Specifically, the language initiative would penalize players to get them to stop using the N word on the field. A 15-yard penalty would likely be the punishment for a first offense and an ejection for someone who does it twice in a game.

John Wooten, the chairman of the Fritz Pollard Alliance that promotes diversity for NFL job searches, has been advocating for the rule to be added.

The NFL competition committee discussed it here at the NFL scouting combine. Like any proposed rule change, it would have to be presented to the NFL owners and then voted on.

"We did talk about it, I'm sure that you saw near the end of the year that Fritz Pollard came out very strong with the message that the league needs to do something about the language on the field," said Ravens general manager Ozzie Newsome, who is on the league's competition committee. "So we did discuss over the last three days. I don't want to get in from of what the competition committee talked about, but we did talk about race and gender."

The NFL also wants players to not use homophobic slurs. This proposal comes at a time where the Miami Dolphins' bullying scandal shined a light on racial slurs, homophobic language and disrespectful talk toward women. Plus, Missouri defensive end Michael Sam is entering the league as its first openly gay player.

The competition committee has another series of meetings next week in Naples, Fla., before coming to a decision on what rule change proposals will be presented to the owners next month in Orlando, Fla. For a rule to pass, it requires 24 of the 32 owners to vote in favor of a proposal.

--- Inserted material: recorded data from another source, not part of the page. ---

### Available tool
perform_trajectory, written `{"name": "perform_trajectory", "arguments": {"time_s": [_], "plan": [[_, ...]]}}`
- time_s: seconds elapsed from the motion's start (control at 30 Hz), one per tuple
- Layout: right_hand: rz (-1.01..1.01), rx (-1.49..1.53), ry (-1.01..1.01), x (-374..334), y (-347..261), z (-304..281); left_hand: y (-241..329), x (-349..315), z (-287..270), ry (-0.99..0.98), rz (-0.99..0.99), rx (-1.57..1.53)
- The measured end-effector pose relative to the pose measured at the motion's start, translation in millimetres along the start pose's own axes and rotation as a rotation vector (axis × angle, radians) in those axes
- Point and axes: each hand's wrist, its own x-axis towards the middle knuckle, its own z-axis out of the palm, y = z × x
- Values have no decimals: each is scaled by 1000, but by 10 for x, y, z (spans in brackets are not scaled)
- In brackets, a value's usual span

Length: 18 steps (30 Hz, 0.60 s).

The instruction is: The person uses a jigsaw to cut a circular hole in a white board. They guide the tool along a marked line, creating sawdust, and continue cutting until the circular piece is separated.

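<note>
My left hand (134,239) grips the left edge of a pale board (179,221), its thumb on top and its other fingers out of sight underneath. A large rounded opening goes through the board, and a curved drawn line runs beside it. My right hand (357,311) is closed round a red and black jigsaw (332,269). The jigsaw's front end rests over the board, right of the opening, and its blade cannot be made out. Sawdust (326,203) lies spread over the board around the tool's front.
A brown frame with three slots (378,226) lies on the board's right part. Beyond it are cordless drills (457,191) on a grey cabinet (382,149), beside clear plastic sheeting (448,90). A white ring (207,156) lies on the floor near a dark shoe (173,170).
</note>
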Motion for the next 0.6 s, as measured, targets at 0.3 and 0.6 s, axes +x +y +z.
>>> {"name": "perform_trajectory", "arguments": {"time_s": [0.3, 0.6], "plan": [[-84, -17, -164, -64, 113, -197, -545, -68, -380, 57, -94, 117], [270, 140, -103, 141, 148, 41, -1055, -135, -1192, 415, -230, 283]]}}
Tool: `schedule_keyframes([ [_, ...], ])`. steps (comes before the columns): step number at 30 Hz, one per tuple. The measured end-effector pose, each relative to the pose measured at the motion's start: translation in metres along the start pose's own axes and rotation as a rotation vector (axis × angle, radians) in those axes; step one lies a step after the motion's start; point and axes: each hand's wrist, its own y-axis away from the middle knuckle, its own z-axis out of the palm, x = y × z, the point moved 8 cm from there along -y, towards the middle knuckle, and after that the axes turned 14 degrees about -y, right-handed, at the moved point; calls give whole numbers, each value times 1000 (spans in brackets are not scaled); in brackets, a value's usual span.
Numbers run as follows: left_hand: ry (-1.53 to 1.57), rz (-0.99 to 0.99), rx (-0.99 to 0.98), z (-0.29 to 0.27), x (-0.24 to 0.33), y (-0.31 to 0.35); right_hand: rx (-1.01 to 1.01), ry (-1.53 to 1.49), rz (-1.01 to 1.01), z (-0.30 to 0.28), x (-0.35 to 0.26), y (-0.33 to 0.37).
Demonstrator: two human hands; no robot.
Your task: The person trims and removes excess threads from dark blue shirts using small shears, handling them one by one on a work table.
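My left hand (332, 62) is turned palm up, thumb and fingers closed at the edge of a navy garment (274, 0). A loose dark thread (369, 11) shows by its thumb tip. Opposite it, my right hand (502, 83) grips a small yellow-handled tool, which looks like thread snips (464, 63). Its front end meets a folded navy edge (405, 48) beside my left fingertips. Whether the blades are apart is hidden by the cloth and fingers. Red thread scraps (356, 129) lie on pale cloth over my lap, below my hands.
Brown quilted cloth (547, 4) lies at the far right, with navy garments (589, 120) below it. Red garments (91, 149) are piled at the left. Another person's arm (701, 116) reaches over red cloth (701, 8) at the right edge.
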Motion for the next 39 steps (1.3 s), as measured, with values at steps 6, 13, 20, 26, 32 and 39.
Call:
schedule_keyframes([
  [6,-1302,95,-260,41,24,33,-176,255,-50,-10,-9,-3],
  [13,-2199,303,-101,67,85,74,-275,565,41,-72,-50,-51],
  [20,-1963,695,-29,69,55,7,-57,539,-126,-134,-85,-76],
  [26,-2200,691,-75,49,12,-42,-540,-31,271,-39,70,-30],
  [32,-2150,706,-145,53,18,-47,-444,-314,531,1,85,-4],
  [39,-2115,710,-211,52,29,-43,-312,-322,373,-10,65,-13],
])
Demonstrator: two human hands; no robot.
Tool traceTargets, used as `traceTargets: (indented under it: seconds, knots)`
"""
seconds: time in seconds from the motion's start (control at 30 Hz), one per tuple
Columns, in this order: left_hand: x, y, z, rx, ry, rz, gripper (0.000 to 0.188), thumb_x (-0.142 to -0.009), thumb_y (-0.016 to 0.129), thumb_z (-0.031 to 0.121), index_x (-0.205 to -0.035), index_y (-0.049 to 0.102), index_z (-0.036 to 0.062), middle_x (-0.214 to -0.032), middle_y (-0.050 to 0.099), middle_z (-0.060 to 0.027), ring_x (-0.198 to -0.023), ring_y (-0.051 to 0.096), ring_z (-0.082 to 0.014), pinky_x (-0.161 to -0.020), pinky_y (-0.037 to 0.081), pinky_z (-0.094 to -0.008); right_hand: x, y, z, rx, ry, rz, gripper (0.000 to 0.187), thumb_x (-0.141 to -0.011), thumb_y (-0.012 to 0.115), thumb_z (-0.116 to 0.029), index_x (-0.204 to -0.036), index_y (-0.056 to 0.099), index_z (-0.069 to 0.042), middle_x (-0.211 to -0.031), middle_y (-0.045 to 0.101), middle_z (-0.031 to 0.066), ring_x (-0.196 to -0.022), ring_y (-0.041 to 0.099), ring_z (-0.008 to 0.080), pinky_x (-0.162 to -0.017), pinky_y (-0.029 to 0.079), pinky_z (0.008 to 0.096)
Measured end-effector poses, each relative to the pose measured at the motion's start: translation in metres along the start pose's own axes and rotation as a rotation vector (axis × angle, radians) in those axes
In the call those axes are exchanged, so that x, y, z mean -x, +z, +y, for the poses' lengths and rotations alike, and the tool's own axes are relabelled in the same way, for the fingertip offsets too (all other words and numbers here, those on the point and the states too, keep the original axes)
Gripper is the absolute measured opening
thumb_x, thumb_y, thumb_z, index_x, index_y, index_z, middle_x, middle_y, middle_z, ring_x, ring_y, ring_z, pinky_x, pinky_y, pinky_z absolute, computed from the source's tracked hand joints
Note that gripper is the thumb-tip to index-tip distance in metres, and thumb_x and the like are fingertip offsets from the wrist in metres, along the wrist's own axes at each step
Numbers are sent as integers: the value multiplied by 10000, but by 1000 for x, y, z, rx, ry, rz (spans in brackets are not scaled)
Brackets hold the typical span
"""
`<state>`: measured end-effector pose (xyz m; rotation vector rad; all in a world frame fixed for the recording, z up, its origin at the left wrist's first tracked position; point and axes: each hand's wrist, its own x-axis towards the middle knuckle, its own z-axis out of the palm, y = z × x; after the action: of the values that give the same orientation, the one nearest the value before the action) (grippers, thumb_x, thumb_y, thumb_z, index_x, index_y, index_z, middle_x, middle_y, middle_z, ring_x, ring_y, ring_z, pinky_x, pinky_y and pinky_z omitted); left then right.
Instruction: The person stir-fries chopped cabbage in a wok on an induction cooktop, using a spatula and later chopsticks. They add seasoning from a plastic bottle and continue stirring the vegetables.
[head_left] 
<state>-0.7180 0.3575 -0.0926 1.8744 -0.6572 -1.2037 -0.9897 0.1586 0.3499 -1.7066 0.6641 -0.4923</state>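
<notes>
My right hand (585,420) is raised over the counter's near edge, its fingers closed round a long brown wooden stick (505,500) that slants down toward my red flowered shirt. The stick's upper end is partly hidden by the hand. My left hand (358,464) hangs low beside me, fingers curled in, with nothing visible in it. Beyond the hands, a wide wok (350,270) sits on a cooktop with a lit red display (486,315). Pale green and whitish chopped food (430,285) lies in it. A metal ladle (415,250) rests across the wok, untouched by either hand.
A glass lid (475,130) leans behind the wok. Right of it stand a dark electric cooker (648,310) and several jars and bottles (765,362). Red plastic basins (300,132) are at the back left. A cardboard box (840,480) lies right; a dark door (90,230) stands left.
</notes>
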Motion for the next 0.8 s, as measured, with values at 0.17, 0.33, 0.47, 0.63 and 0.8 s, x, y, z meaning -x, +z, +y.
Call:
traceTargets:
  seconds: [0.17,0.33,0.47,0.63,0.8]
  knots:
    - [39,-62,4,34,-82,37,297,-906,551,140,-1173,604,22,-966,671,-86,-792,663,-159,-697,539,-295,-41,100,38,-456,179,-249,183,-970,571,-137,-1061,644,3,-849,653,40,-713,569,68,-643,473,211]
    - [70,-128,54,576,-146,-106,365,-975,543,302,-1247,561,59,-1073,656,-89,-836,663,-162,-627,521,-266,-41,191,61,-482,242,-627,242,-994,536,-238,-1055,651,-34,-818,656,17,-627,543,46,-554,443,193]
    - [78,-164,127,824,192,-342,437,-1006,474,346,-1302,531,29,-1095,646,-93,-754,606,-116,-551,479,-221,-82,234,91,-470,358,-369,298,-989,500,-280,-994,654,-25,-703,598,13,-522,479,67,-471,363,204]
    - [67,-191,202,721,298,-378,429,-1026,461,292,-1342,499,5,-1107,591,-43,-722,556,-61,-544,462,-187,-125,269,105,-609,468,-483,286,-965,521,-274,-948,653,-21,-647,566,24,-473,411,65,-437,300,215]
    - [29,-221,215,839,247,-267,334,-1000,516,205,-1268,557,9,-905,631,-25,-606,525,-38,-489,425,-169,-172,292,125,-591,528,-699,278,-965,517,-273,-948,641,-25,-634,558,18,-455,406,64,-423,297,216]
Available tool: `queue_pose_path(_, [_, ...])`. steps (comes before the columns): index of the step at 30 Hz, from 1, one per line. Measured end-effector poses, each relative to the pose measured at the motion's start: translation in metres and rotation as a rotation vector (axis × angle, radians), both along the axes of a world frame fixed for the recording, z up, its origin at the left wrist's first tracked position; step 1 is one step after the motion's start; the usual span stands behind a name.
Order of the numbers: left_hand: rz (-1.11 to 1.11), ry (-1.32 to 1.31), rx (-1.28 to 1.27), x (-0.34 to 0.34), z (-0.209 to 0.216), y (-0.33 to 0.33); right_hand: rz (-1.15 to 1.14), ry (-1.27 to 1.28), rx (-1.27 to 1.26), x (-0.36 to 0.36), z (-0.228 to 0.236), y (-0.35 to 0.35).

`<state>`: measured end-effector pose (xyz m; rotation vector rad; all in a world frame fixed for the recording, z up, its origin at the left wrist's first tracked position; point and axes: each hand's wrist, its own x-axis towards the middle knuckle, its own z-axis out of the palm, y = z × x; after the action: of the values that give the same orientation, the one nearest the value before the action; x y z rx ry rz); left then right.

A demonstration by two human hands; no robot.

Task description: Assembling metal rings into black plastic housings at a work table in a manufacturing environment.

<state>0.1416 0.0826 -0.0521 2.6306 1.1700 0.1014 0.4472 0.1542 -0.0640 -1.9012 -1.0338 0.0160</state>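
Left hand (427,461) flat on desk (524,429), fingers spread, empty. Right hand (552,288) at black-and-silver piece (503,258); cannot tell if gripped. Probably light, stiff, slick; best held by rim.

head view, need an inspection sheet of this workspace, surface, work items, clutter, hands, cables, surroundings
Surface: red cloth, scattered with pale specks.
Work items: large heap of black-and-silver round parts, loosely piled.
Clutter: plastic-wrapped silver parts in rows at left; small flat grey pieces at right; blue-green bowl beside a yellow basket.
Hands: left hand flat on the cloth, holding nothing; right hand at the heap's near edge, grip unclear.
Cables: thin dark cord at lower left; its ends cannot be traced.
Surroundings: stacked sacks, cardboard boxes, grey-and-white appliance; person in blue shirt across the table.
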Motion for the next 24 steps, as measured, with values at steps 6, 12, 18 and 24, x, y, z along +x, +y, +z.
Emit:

"We will now go down to Naples starting next Friday and spend more time talking about it," Newsome said. "We had some officials in our meeting that actually out there on the field and hear the language. We'll be able to put all that together and if there's a need to we will present something to our owners in Orlando.


"With any rule that we put into play we have to look at it from A to Z and find out any unintended consequences as much as the consequences. So, as it was stated in our meeting, there are mics everywhere, so if something has been said it's probably going to be captured somewhere. So there will be an opportunity to get it verified if we have to."